When it isn’t constantly finding new ways to kill you, Mumbai is truly an exceptional city. A place where no matter who you are or where you’ve come from, you get to kick back at the end of a long working day with a nice cold beer that helps you forget your company would most definitely fire you to save fifty bucks. But at least it’s a system that works.
As men who’ve built an empire by facilitating a culture of alcohol dependency, we’ve come across our fair share of amazing bars over the years. This is the story of one such dive bar; one that we found in the most not-amazing of places, Kalina. They call it Two Star, and it might just be the answer to everything wrong with the world.
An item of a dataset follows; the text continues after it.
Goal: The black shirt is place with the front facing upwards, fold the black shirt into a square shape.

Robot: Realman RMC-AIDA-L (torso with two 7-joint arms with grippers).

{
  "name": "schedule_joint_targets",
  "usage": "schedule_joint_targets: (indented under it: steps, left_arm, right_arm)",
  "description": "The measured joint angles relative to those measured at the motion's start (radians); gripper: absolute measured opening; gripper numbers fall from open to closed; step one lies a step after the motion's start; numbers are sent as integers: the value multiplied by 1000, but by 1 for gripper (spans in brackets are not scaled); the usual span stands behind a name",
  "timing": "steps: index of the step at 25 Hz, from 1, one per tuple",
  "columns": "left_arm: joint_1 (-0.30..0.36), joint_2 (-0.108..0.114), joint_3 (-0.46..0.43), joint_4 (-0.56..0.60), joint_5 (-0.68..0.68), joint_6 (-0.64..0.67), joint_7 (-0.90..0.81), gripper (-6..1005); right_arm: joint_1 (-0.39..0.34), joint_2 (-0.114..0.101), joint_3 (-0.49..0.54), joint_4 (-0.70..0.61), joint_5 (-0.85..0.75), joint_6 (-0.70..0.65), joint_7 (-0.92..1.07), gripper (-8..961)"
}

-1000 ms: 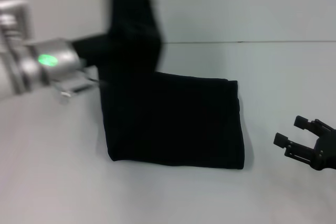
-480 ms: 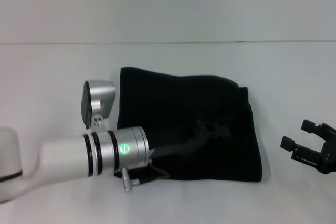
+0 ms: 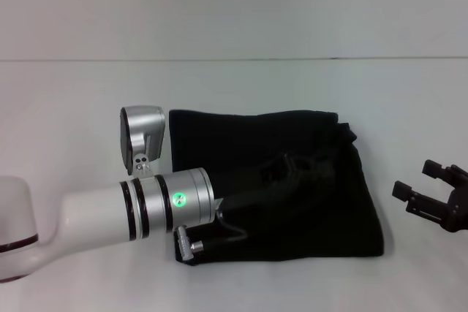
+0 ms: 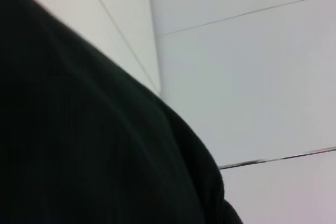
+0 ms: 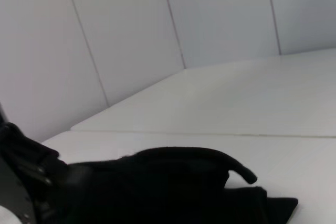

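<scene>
The black shirt [image 3: 322, 217] lies folded into a rough rectangle on the white table [image 3: 88, 107]; its lettering and neck label are hidden. My left arm reaches across it from the lower left. My left gripper [image 3: 292, 169] sits low on the shirt's middle, shut on a bunched ridge of cloth. Black cloth [image 4: 79, 129] fills most of the left wrist view. The right wrist view shows the shirt [image 5: 157, 187] with a raised hump. My right gripper [image 3: 415, 179] is open and empty, parked over the table to the right of the shirt.
The white table runs back to a white panelled wall [image 3: 234, 5]. My left arm's silver and white forearm [image 3: 146, 206] covers the shirt's near left corner. Bare table lies between the shirt's right edge and my right gripper.
My left gripper swung the raised shirt part down and over to the right, laying it on the rest. The shirt's right edge has since shifted further right. The right gripper has barely moved.
</scene>
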Motion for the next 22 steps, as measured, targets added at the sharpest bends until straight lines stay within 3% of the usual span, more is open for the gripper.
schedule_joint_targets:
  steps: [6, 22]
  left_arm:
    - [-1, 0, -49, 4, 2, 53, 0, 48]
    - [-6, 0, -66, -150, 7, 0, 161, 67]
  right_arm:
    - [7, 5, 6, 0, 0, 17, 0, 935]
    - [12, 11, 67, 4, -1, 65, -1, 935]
We personally find Two Star’s name to be incredibly pessimistic, it’s at least a Four Star institution, and despite its shabby exterior signboard that looks like someone tried to blow it down, the inside is rather comfortable. We saw no fewer than three ladies in the bar, which is conclusive evidence that Two Star is women-friendly, although we still can’t say the same about Kalina. The seating was very comfortable, & for some reason, the bar had a ridiculous selection of wines.
The alcohol was absurdly cheap, with an entire khamba of Captain Morgan costing exactly 1000 bucks, so naturally, we ordered more than one. Kingfisher Strong, which is the only acceptable beer you can have at Bombay based dive bar without being disrespectful to the regulars was Rs. 270, and the they served practically every denomination of alcohol from 30 ml all the up to 750, just like a liquor store. The menus had descriptions of every single food item with a diction that far surpasses our own, unlike most bars who use names like ‘Chicken Bahubali’ and expect you to work out exactly what that means. Because it is the monsoon season, and liberals would like nothing more than to shame us for ordering fresh seafood because its rude to disturb fishes when they’re mating, we decided to order seafood anyway, for the greater good of right-wing food journalism.
As people with trust issues slowly manifesting in to raw paranoia, we were taken aback when our waiter us promised us that all the seafood was fresh, and it really was. The Bombil Fry at Two Star was one of the finest we’ve ever had, very crunchy on the outside, almost like Sunlight, but tender from within. All-in-all it was just a fresh, delicious bombil fry that won our respect.
Most places we’ve been to tend to douse a clump miniscule shrimp in a ton of batter and then market it as Prawns Koliwada. Two Star on the other hand, as men of honour, use sizable prawns and coat them in just enough batter to add the tiniest bit of flavour so you can actually taste the creature itself, and not just make do with what is essentially a deep-fried paste. It isn’t spicy in the least but rather sweet, the taste of the actual prawn, a very refreshing take on something we should be fed up of eating by now.
Mutton Seekh Kebab
You don’t really expect bar food to be comparable to anything you’d find at a legitimate restaurant, but Two Star has no shortage of surprises. The Mutton Seekh Kebab wasn’t just good but it may have actually been better than places like Nice, an institution which we revere on this site. The kebabs were infused with interesting spices and were soft, succulent & cooked to perfection.
The Decree: Every time we seem to find the best bar in Mumbai, a new contender emerges to take its place. Two Star is quite unbeatable in its pricing and the quality of its food, it’s not too far from civilisation and your lady friends won’t have to worry for their safety for reasons other than your own doing. Should you try it out? Absolutely. Is it worth the venturing into Kalina on a regular basis? Also yes.